Area formulae for triangles, parallelograms and trapezia
Three formulae cover most flat shape questions on GCSE Foundation and crossover papers.
Triangle
Area = ½ × base × height.
The "base" is any side; the "height" is the perpendicular distance from the opposite vertex to that base (NOT the slant side).
Worked example: triangle with base 8 cm and perpendicular height 5 cm.
- Area = ½ × 8 × 5 = 20 cm².
Parallelogram
Area = base × perpendicular height.
Same idea — the height is perpendicular, not the slanted side.
Worked example: parallelogram with base 12 cm and perpendicular height 7 cm.
- Area = 12 × 7 = 84 cm².
Trapezium
Area = ½ (a + b) × h, where a and b are the lengths of the parallel sides and h is the perpendicular distance between them.
Worked example: trapezium with parallel sides 6 cm and 10 cm, perpendicular height 4 cm.

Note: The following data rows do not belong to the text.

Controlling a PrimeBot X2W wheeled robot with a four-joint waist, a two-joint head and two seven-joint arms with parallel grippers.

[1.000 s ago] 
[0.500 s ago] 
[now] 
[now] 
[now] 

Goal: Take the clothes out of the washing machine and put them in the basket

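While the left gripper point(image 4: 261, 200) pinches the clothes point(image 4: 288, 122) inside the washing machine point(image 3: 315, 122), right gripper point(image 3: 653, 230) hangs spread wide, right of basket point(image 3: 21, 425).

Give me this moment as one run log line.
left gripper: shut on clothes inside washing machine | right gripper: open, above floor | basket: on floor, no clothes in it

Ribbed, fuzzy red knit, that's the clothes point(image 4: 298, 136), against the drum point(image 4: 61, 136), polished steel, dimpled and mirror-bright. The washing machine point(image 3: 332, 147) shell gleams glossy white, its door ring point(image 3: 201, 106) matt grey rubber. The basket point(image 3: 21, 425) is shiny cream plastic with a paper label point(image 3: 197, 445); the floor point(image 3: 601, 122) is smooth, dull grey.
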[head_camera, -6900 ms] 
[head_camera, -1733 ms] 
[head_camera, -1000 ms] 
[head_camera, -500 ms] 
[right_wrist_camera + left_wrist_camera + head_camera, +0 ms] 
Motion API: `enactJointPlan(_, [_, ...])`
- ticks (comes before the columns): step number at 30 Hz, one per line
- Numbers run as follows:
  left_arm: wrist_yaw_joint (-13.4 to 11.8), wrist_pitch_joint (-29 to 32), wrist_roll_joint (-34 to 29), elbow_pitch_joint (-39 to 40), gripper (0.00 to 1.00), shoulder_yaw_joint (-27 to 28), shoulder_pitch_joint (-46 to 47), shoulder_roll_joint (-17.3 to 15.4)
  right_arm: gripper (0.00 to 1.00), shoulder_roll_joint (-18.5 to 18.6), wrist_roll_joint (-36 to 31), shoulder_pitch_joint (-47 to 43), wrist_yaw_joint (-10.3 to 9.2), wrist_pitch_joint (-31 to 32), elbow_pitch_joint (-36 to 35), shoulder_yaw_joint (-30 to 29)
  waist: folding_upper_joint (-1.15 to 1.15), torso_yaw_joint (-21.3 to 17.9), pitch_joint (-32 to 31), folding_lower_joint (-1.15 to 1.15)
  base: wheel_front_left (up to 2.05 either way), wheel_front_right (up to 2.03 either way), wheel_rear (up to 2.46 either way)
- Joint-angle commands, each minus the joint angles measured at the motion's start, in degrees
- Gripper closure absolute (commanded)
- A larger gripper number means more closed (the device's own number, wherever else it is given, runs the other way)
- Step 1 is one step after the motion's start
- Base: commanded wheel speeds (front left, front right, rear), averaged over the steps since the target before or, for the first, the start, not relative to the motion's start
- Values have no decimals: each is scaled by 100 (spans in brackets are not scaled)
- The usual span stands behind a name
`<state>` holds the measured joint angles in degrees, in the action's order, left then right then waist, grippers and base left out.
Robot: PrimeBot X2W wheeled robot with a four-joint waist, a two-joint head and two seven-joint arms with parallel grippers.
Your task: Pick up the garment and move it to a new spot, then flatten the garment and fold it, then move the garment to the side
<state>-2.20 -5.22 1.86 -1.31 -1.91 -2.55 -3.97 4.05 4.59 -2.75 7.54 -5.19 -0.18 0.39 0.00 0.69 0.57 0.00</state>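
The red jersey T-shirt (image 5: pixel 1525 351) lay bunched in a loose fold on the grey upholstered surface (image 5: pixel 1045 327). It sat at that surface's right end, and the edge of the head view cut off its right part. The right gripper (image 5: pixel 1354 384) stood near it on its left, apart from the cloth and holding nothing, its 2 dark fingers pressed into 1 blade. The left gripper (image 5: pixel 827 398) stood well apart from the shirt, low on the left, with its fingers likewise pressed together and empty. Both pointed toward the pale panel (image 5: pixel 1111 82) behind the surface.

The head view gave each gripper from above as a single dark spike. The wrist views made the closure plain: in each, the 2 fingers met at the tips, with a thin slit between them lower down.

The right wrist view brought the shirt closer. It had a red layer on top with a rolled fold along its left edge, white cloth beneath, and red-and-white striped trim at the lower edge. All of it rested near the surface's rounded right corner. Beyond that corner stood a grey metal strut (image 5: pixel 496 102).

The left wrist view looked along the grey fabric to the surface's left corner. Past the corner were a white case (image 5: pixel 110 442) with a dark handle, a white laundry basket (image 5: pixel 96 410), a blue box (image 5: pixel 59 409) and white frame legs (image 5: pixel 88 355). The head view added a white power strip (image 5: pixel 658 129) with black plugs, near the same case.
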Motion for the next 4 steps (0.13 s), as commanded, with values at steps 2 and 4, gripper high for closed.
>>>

- Area = ½ × (6 + 10) × 4 = ½ × 64 = 32 cm².
Why these formulae work
- A parallelogram can be cut and rearranged into a rectangle — same base, same height.
- A triangle is half a parallelogram.
- A trapezium is the average of two parallels times height.
Combined area problems
Real exam questions often combine shapes. Approach:
- Identify each component shape.
- Apply the correct formula.
- Sum (or subtract, if cutting out).
Worked example: an L-shape made of a 4×3 rectangle on top of a 6×3 rectangle.
- Top: 4 × 3 = 12 cm².
- Bottom: 6 × 3 = 18 cm².
- Total: 30 cm².
Triangle from coordinates
For a triangle with vertices on coordinate axes, find the base and perpendicular height directly from coordinates.
⚠Common mistakes
- Using slant height instead of perpendicular height (especially in trapezia and parallelograms).
- Forgetting the ½ in triangle and trapezium formulae.
- Confusing "base" with the longest side — any side can be the base.
- Mismatching units — same units for both length and height.
- Adding the wrong sides in trapezium formula — only the parallel sides go in (a + b).
➜Try this— Quick check
A trapezium has parallel sides 5 cm and 9 cm, height 6 cm. Area?
- ½ × (5 + 9) × 6 = ½ × 14 × 6 = 42 cm².